DATA PROVIDED:
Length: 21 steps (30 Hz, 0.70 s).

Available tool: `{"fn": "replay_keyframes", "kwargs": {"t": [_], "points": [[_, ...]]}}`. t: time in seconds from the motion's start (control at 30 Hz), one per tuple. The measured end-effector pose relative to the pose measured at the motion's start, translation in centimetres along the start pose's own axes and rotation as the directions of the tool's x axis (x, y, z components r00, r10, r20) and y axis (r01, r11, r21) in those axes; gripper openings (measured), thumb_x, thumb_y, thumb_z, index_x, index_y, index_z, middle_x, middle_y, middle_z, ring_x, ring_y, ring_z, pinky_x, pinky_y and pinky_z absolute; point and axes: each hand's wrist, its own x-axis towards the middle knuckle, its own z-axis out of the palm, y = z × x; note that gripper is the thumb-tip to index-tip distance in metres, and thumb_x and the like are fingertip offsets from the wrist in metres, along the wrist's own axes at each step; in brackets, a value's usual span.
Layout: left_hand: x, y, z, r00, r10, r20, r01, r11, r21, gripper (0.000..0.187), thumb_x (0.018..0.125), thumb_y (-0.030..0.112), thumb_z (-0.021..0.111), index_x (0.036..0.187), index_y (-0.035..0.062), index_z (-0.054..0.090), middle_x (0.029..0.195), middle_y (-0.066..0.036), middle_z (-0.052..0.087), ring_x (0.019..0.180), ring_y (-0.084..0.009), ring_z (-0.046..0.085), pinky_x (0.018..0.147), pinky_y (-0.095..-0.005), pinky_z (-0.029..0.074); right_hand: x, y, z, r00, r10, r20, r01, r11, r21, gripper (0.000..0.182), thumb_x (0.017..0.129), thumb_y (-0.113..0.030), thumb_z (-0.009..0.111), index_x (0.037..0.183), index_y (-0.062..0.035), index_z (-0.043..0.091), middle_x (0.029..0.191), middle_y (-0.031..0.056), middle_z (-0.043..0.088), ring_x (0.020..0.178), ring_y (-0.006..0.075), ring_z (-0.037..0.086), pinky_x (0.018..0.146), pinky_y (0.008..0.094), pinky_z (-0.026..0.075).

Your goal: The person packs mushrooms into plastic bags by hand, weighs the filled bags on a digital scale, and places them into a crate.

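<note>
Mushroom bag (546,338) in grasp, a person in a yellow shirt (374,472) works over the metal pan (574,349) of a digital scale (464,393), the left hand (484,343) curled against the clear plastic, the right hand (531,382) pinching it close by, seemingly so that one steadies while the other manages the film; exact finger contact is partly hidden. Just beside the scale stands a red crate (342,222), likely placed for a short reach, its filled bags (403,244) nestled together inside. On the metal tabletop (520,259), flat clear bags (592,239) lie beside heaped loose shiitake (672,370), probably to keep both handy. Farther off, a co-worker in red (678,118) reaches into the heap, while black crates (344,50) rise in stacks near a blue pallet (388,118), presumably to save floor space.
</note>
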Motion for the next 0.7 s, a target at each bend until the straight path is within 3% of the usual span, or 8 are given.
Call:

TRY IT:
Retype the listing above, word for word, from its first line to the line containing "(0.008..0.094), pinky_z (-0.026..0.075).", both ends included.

ANSWER TO THE EXERCISE:
Length: 21 steps (30 Hz, 0.70 s).

Available tool: `{"fn": "replay_keyframes", "kwargs": {"t": [_], "points": [[_, ...]]}}`. t: time in seconds from the motion's start (control at 30 Hz), one per tuple. The measured end-effector pose relative to the pose measured at the motion's start, translation in centimetres along the start pose's own axes and rotation as the directions of the tool's x axis (x, y, z components r00, r10, r20) and y axis (r01, r11, r21) in those axes; gripper openings (measured), thumb_x, thumb_y, thumb_z, index_x, index_y, index_z, middle_x, middle_y, middle_z, ring_x, ring_y, ring_z, pinky_x, pinky_y and pinky_z absolute; point and axes: each hand's wrist, its own x-axis towards the middle knuckle, its own z-axis out of the palm, y = z × x; note that gripper is the thumb-tip to index-tip distance in metres, and thumb_x and the like are fingertip offsets from the wrist in metres, along the wrist's own axes at each step; in brackets, a value's usual span.
Layout: left_hand: x, y, z, r00, r10, r20, r01, r11, r21, gripper (0.000..0.187), thumb_x (0.018..0.125), thumb_y (-0.030..0.112), thumb_z (-0.021..0.111), index_x (0.036..0.187), index_y (-0.035..0.062), index_z (-0.054..0.090), middle_x (0.029..0.195), middle_y (-0.066..0.036), middle_z (-0.052..0.087), ring_x (0.019..0.180), ring_y (-0.084..0.009), ring_z (-0.046..0.085), pinky_x (0.018..0.147), pinky_y (-0.095..-0.005), pinky_z (-0.029..0.074); right_hand: x, y, z, r00, r10, r20, r01, r11, r21, gripper (0.000..0.182), thumb_x (0.017..0.129), thumb_y (-0.113..0.030), thumb_z (-0.009..0.111), index_x (0.037..0.183), index_y (-0.062..0.035), index_z (-0.043..0.091), middle_x (0.029..0.191), middle_y (-0.031..0.056), middle_z (-0.043..0.088), ring_x (0.020..0.178), ring_y (-0.006..0.075), ring_z (-0.037..0.086), pinky_x (0.018..0.146), pinky_y (0.008..0.094), pinky_z (-0.026..0.075).

That completes the output.